TASK DATA:
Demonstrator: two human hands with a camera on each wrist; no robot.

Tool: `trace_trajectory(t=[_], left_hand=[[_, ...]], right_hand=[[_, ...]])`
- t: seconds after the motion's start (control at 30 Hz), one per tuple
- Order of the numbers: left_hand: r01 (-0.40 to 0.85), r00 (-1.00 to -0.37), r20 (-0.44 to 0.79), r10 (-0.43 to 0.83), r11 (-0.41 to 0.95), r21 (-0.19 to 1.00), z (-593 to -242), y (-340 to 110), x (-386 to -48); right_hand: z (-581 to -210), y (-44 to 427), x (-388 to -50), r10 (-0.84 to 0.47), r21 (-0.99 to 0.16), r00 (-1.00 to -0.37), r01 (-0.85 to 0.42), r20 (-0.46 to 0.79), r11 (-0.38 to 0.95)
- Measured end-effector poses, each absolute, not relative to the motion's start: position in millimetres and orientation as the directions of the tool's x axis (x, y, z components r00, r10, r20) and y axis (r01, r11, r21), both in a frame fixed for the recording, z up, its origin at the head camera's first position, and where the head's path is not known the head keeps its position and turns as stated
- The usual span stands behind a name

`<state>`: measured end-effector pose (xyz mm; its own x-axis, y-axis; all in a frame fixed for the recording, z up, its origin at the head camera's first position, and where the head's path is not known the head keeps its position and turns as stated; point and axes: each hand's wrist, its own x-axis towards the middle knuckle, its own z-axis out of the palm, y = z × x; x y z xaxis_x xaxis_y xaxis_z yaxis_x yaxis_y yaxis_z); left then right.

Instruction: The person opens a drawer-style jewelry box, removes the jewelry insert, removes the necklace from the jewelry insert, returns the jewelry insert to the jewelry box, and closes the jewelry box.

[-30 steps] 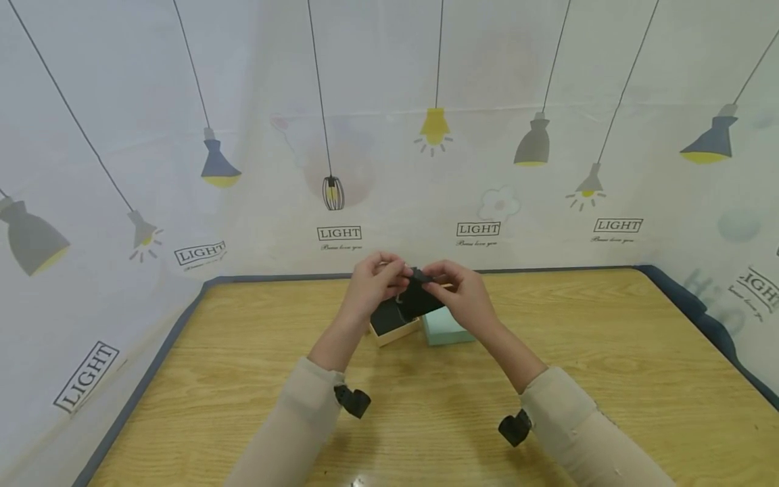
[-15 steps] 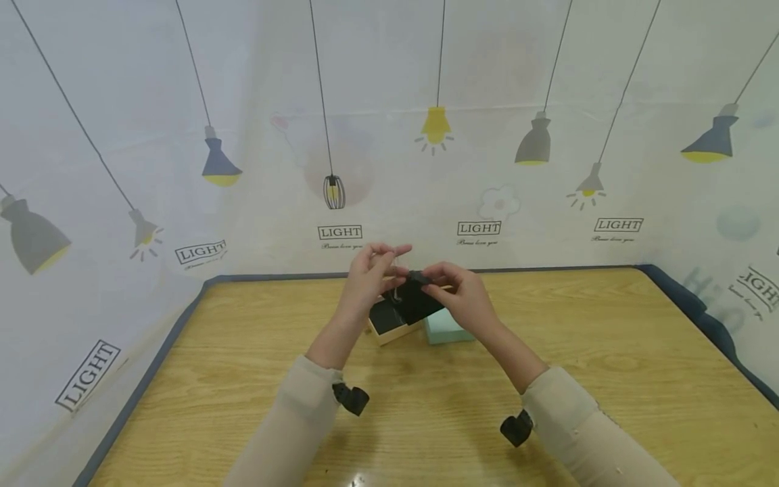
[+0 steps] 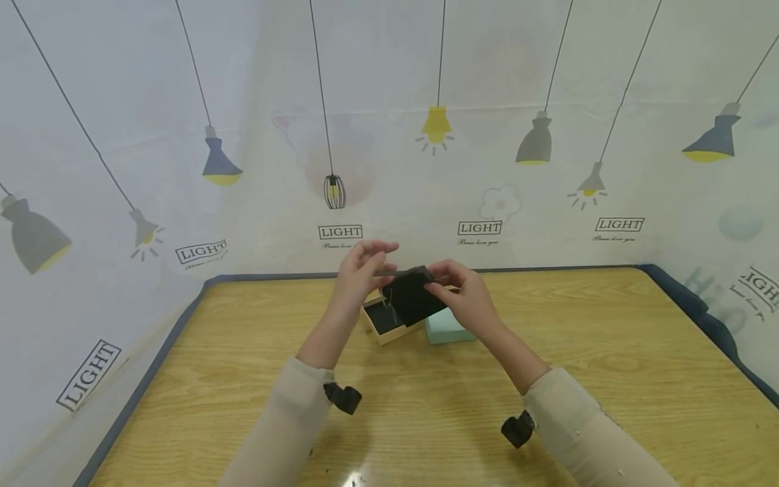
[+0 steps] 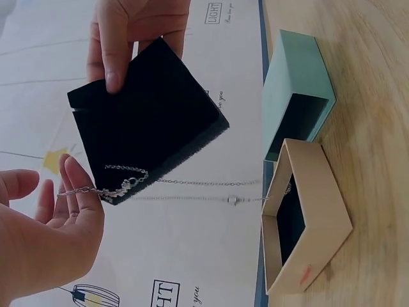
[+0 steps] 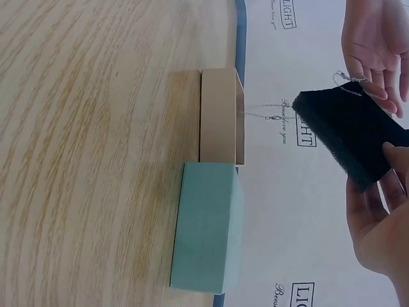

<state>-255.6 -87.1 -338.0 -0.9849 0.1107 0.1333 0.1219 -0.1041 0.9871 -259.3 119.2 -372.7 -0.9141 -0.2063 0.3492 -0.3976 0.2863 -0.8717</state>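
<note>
My right hand (image 3: 465, 291) pinches a black foam jewelry pad (image 4: 147, 118) near one corner, thumb on its face and fingers behind. A silver chain necklace (image 4: 192, 182) hooks over the pad's opposite corner. Its strands hang down into the beige box (image 3: 398, 333). Beside that corner, my left hand (image 4: 54, 236) has its fingers extended, with the end of the chain lying across them. The left thumb stays apart from the fingers. Black lining shows inside the beige box.
Right of the beige box, a teal box part (image 3: 448, 327) touches or nearly touches it; its hollow side shows in the left wrist view. Both rest on the wooden table (image 3: 438, 406). A printed white curtain (image 3: 402, 135) hangs behind the table's back edge.
My left hand has drawn leftward and its thumb and fingers have spread. More of the pad's face shows as it tilts in my right hand, which has barely moved.
</note>
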Motion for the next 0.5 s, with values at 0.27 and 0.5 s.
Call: trace_trajectory(t=[0.27, 0.5], left_hand=[[0.093, -0.991, 0.098, 0.088, -0.066, 0.994, -339.9, -93.3, -256.4], [0.052, -0.997, 0.055, 0.055, -0.053, 0.997, -342.1, -96.1, -257.3]], right_hand=[[-374.6, 122.5, -260.4, -0.185, -0.881, -0.922, -0.381, 0.34, 0.279], [-374.6, 124.2, -261.3, -0.17, -0.879, -0.922, -0.383, 0.347, 0.282]])
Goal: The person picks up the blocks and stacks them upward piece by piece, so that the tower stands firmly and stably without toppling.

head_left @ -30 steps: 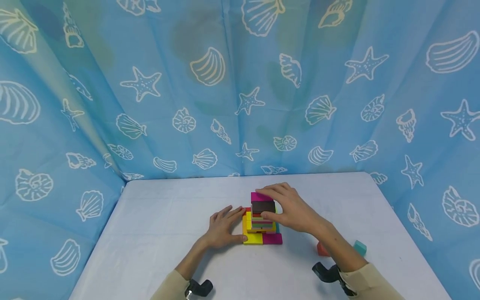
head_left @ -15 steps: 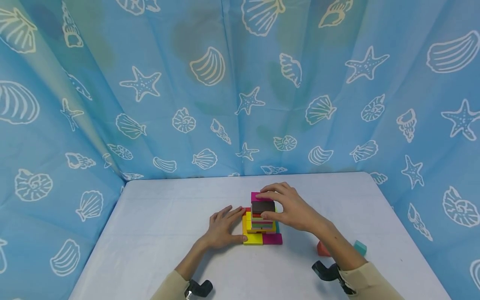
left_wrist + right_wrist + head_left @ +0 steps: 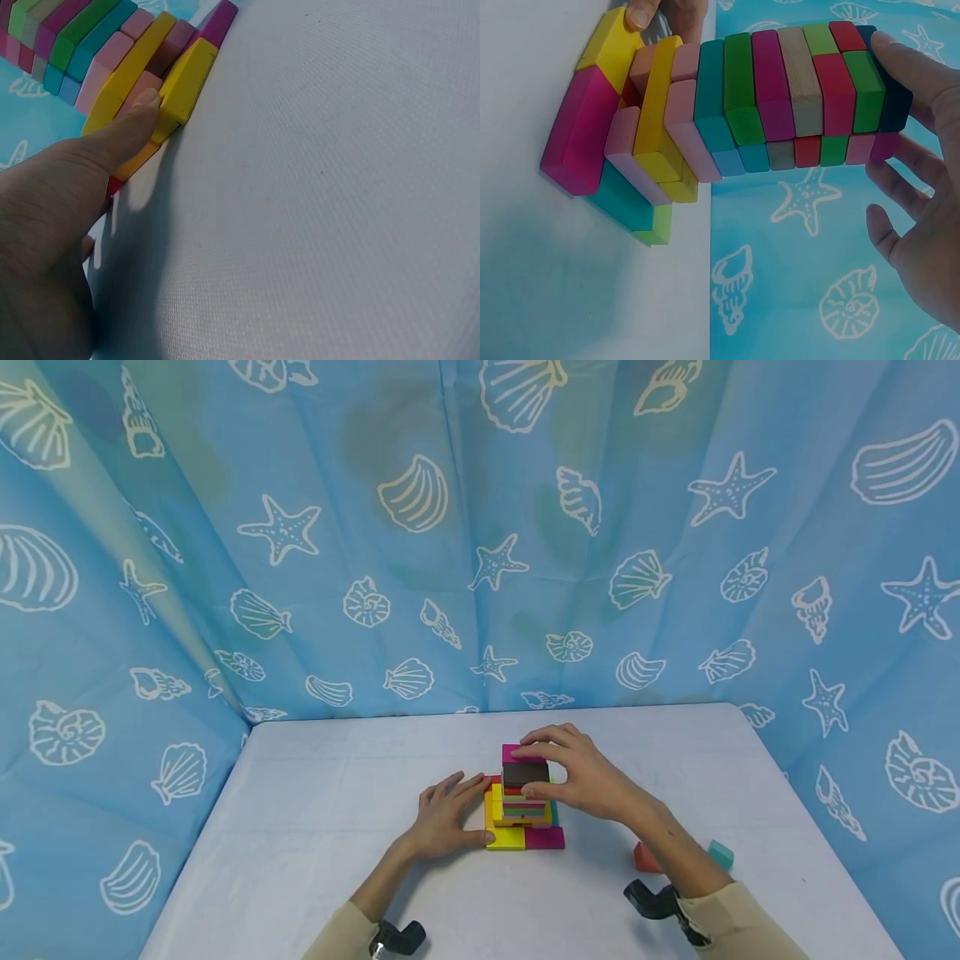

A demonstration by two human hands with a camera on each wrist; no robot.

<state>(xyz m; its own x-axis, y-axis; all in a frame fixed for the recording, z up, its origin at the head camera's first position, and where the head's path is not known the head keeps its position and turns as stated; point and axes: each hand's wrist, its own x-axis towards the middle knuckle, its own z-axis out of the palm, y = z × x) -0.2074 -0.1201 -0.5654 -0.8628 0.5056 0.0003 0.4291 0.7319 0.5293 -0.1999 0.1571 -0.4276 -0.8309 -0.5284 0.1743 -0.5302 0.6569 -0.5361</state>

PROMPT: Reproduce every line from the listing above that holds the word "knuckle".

EXERCISE RESPONSE:
`<state>`: measured end-effector pose (xyz mm; its own x-axis, y-axis; all in a frame fixed for the recording, z up, its origin at the head camera's first position, and where the head's path is not known the head keeps its position and turns as stated; point and axes: each hand's wrist, its own x-axis towards the middle knuckle, its own z-axis out of the palm, y = z × x; x y z xaxis_x xaxis_y xaxis_z yaxis_x yaxis_y yaxis_z); left then right.
<state>(xyz m; its own x-axis, y-axis; all in a frame fixed for the recording, z up, its origin at the head camera's first position, and where the head's path is not known the head keeps its position and turns as stated; point and axes: each hand's wrist, its own x-axis towards the middle knuckle, its own z-axis out of the palm, y = z × x) -0.2074 -0.1201 -0.5654 -0.8628 0.5056 0.0003 0.4291 0.7319 0.5293 -0.1999 0.1571 -0.4276 -0.8309 -0.5284 0.1743 -0.5302 0.6569 -0.5361</state>

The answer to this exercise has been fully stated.